#### EXERCISE DIRECTIONS
Where a line of the data holds the word "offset", copy that line.

#### RECORDS TO USE

══════════════════════════════

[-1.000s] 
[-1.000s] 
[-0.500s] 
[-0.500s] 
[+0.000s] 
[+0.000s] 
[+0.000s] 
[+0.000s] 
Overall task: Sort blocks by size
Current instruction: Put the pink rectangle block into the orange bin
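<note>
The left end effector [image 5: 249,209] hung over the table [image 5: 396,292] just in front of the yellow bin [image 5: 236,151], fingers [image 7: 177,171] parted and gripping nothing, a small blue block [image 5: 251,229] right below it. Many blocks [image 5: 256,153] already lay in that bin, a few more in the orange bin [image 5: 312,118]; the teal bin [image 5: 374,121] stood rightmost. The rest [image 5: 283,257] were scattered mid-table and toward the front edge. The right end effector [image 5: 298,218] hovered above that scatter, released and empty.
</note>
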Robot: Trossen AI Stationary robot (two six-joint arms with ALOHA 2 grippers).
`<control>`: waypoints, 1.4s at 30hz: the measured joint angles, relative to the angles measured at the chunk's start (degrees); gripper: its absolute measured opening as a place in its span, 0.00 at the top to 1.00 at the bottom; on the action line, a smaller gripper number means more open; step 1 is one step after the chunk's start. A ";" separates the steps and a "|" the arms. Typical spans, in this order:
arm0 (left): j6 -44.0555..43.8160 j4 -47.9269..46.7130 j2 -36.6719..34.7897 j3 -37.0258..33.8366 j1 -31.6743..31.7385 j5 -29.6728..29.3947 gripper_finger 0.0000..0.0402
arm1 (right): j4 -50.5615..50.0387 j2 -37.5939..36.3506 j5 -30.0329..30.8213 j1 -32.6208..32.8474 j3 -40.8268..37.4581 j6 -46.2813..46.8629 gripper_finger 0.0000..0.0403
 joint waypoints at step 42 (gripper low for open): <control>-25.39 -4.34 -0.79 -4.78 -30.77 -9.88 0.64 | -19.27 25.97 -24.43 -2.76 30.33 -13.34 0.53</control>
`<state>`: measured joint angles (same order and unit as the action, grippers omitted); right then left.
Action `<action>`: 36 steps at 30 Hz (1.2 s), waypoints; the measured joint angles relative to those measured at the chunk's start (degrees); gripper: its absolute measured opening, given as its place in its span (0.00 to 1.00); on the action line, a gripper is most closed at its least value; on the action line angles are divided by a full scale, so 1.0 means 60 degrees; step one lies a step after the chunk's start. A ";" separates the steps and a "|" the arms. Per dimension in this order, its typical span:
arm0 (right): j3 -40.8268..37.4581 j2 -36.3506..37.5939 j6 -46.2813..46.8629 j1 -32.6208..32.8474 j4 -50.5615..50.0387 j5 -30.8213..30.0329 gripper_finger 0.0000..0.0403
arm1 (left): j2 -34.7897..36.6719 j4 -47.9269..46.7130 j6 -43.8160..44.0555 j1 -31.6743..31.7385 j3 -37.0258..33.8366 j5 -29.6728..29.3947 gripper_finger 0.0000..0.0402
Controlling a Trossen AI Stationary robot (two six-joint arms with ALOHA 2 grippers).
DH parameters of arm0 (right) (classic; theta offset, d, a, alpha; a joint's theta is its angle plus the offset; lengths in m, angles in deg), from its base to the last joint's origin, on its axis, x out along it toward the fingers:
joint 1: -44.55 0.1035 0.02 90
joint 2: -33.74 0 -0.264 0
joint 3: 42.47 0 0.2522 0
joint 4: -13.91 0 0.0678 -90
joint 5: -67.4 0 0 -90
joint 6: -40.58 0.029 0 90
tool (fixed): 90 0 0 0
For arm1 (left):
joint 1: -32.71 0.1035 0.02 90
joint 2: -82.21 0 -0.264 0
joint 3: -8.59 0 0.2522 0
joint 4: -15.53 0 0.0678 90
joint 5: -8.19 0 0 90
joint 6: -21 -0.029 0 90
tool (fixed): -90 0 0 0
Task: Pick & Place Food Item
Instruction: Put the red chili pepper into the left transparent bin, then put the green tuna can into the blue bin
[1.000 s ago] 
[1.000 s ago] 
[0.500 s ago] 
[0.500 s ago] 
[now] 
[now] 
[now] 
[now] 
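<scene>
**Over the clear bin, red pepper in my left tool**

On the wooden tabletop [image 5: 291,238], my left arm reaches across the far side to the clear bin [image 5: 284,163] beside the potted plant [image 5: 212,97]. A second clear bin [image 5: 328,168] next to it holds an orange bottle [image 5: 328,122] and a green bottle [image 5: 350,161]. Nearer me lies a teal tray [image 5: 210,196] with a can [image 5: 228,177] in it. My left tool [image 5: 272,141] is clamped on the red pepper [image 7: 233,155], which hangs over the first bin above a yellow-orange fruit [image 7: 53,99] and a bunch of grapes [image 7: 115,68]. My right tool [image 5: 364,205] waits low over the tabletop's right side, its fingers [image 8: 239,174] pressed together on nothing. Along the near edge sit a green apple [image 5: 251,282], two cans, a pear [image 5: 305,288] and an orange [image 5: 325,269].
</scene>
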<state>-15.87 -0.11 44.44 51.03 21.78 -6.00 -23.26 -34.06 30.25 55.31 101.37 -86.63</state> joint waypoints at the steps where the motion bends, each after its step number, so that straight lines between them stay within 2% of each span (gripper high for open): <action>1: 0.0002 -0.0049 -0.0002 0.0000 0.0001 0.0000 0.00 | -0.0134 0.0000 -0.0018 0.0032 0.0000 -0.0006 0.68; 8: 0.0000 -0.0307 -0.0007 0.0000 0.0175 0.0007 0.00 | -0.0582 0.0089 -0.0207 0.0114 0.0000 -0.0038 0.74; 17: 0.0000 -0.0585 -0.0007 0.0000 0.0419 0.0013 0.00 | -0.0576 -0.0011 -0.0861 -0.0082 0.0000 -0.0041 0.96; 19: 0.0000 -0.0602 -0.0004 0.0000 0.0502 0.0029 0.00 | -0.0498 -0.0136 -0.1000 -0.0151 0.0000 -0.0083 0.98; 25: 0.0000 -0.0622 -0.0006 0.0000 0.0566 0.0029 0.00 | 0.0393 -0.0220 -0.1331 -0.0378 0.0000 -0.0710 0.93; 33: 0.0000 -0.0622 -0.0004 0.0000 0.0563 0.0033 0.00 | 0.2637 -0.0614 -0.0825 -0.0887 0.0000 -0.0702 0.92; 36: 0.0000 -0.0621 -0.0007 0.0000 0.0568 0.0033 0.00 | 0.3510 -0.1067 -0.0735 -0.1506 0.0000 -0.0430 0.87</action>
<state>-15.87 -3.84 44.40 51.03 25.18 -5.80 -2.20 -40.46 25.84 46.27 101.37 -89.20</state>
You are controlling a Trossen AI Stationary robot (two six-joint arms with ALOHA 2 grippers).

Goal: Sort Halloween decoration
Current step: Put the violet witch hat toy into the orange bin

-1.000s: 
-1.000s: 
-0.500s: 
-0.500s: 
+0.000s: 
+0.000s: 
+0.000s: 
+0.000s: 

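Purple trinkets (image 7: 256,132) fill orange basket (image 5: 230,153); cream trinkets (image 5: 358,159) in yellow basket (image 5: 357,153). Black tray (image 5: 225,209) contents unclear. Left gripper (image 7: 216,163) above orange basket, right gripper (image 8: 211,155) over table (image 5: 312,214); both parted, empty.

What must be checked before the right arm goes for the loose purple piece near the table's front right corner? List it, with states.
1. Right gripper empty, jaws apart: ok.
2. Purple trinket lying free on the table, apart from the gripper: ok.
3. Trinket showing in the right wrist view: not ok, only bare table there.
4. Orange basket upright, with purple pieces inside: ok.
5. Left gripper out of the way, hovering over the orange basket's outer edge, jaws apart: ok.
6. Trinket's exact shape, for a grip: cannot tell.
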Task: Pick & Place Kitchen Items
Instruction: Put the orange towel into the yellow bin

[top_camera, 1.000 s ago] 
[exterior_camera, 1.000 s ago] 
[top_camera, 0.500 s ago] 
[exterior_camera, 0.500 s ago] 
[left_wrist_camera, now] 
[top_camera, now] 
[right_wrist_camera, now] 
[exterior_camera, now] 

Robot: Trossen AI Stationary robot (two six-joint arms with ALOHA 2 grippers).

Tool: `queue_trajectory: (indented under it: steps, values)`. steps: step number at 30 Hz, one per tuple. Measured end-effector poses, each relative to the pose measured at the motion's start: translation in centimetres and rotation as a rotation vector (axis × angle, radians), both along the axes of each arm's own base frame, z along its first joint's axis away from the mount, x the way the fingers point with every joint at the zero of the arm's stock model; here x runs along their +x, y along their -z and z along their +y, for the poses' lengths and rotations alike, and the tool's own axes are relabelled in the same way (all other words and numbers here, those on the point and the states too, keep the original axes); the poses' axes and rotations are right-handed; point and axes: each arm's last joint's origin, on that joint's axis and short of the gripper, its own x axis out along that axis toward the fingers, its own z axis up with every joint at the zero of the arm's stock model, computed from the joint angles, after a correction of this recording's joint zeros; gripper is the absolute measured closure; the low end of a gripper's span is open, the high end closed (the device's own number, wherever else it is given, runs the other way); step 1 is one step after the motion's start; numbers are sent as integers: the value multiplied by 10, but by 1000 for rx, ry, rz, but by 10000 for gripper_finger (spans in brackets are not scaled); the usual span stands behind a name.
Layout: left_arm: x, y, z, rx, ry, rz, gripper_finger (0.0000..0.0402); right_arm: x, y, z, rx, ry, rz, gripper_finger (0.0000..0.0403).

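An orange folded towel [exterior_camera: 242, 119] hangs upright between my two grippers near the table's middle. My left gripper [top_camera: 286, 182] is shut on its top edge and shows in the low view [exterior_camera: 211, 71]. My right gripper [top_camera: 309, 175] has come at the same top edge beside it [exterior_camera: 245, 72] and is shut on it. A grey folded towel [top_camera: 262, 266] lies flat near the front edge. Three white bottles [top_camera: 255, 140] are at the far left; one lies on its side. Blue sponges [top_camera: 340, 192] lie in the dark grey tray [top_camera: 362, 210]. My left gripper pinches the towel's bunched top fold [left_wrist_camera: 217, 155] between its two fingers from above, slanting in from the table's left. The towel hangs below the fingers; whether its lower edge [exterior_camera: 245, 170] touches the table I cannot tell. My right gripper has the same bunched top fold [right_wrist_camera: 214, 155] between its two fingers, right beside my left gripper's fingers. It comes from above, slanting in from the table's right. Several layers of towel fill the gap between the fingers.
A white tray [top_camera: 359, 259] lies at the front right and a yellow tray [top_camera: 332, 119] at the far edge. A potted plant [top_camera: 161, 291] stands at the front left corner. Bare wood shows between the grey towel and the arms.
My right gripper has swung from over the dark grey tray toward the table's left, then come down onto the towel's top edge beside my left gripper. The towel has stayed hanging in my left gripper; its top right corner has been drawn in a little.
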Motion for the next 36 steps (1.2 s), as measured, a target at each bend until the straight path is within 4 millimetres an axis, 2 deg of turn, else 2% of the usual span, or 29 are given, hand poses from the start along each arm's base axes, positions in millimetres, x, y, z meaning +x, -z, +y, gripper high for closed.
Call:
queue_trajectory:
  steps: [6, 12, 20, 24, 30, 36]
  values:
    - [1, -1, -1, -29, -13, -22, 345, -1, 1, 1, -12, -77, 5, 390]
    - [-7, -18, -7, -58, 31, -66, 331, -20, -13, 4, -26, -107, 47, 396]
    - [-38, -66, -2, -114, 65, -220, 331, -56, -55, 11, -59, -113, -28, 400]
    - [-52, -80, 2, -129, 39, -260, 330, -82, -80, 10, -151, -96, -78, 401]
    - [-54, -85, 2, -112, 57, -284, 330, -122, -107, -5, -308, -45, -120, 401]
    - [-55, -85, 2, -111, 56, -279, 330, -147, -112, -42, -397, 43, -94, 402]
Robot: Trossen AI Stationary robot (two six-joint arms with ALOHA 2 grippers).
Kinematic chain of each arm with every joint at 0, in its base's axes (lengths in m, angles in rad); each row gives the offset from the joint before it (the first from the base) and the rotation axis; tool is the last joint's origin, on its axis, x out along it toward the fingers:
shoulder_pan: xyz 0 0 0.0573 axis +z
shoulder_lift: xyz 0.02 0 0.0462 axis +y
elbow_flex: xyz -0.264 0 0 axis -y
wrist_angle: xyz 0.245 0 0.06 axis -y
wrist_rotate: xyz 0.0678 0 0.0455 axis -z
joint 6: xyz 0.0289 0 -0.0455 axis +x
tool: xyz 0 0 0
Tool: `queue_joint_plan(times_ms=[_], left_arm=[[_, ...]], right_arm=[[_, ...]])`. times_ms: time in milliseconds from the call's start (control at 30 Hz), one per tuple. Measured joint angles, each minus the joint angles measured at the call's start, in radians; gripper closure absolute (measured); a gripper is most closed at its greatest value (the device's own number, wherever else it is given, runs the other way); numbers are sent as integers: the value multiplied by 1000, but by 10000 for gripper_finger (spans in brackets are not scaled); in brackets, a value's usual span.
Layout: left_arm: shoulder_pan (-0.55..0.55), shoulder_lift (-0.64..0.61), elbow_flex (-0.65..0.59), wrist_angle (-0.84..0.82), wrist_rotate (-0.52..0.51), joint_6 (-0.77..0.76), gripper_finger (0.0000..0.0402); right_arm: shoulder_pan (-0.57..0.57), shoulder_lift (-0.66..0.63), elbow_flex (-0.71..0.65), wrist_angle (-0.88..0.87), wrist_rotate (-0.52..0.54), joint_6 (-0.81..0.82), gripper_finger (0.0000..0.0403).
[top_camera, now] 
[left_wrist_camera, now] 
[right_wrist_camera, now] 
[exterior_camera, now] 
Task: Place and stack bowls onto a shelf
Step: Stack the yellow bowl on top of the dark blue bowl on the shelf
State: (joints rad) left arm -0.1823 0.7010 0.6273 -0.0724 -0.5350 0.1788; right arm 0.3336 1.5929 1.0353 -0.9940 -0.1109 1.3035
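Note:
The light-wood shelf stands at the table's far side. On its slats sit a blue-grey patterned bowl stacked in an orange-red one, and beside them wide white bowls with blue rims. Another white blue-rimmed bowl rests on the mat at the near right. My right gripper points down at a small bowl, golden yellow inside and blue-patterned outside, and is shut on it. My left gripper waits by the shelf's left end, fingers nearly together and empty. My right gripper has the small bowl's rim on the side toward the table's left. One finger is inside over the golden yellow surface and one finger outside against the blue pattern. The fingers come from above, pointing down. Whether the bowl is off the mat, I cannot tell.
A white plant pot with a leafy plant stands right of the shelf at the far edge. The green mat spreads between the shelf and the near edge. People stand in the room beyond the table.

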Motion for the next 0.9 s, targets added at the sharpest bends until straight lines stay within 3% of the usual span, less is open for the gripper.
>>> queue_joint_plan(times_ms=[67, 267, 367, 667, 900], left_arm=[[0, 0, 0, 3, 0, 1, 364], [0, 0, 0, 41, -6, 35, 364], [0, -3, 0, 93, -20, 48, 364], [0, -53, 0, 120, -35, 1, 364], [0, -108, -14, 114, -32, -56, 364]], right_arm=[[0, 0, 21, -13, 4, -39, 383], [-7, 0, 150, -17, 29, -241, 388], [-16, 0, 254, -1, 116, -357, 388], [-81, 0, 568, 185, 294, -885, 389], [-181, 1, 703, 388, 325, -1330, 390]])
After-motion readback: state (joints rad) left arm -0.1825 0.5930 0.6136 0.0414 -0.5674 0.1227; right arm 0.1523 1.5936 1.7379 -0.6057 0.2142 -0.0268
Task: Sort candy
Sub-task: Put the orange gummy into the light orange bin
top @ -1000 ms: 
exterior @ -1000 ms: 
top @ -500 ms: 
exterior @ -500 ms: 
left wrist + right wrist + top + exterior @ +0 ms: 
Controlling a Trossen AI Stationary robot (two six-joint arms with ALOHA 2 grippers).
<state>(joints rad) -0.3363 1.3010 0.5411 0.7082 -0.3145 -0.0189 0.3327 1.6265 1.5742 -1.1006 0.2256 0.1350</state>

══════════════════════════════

#### ANSWER BOX
DH parameters of arm0 (right) (classic; theta offset, d, a, alpha; a joint's theta is its angle plus the offset; lengths in m, angles in deg), from its base to the last joint's origin, on its axis, x out along it toward the fingers:
Kinematic chain of each arm with every joint at 0, in its base's axes (lengths in m, angles in rad); each row gives the offset from the joint before it (the first from the base) and the rotation axis; tool is the last joint's origin, on its axis, x out along it toward the fingers:

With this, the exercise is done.